Mark Cuban was on CNBC this morning discussing a whole bunch of things, including cord cutting:
“Money is always made in content by aggregating and disaggregating, and people are trying to disaggregate right now to see if there’s money there. But at some point, someone’s gonna walk in an say I’m gonna aggregate HBO Now, I’m gonna aggregate Sling, I’m gonna aggregate CBS, I’m gonna aggregate whoever else is streaming. They’re gonna come to CNBC and say, look, I’ve got this $99 package where we take the work out of you picking who to stream. And now, all of a sudden, AT&T or whoever comes back and say, well they’re selling it for $99 to get all the channels… we’ll sell you 200 channels for $89.”
Since it’s kind of our lane around here to post about cord cutting and sports streaming and such, people email me and ask if they think they should save money and cut the cord. But it’s not going to be about saving money. Broadband providers will charge more for the more capable broadband tiers that will be needed to handle all the streaming (one reason why the Comcast-Time Warner deal getting approved would hurt competition and ergo your wallet). And that’s before someone comes in and bundles everything together and what you’re left with in 5-10 years is something that looks exactly like your current cable package, only with content that’s available online, on all your devices, and by that point probably embedded into your skin via the Epidermis.
I’m guessing most of our readers – late 20s, early 30s – aren’t fully into the Snapchat thing, but it’s huge among basically everyone under 25, and what the company is doing with media right now is fascinating. From a Sports Business Journal piece about how ESPN is delivering highlights on Snapchat:
A Winter X Games post on Snapchat Stories logged close to 30 million views for ESPN, sources said. While Snapchat posts delete shortly after they are seen, posts on Snapchat Stories stay on the platform for at least 24 hours.
ESPN’s posts on Snapchat’s Discover platform generally are seen about 1 million times a day, sources said. In January, ESPN signed on as the exclusive sports service on Snapchat’s Discover platform, which also includes content from companies like CNN, Comedy Central, Food Network and Vice.
Snapchat, like Instagram and Vine, is built for mobile.

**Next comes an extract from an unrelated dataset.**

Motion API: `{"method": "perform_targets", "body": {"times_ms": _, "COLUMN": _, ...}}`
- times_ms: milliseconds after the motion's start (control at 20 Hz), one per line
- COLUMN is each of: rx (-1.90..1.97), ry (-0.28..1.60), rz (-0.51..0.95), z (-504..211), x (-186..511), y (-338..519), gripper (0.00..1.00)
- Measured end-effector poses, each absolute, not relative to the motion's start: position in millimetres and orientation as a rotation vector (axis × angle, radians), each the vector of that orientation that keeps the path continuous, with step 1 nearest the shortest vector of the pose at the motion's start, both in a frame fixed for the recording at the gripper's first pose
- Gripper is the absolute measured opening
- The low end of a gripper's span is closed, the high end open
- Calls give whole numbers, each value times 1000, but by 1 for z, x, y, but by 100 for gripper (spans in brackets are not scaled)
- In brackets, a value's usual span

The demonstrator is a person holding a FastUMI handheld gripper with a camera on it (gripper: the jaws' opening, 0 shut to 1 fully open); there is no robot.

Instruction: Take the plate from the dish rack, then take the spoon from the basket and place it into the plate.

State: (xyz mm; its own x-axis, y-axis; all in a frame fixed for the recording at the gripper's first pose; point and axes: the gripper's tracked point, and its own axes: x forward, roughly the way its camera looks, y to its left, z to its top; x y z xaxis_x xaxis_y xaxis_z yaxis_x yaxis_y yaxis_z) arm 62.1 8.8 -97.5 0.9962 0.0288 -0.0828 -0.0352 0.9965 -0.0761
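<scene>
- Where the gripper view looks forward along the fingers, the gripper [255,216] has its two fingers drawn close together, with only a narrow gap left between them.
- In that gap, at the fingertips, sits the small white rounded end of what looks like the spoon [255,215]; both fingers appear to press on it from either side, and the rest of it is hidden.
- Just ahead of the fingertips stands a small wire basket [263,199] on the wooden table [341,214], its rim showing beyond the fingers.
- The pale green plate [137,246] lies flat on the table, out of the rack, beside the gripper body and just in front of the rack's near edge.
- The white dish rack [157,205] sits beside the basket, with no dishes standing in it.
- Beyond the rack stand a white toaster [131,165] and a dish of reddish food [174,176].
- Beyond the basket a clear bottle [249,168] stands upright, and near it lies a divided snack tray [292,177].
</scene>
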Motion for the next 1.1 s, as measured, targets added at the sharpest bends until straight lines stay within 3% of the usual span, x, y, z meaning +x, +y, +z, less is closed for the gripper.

Unlike YouTube or Facebook (and maybe a little bit, Twitter), they’re not legacy desktop platforms being converted to mobile. They’re mobile-first. There’s an entire generation of young people who not only will never watch traditional TV, but who also will never understand why we all used to “go online” by sitting at a desk and typing in a URL. Being built for mobile – and, sadly, portrait video – gives these platforms a huge leg up going forward. Next up: Periscope.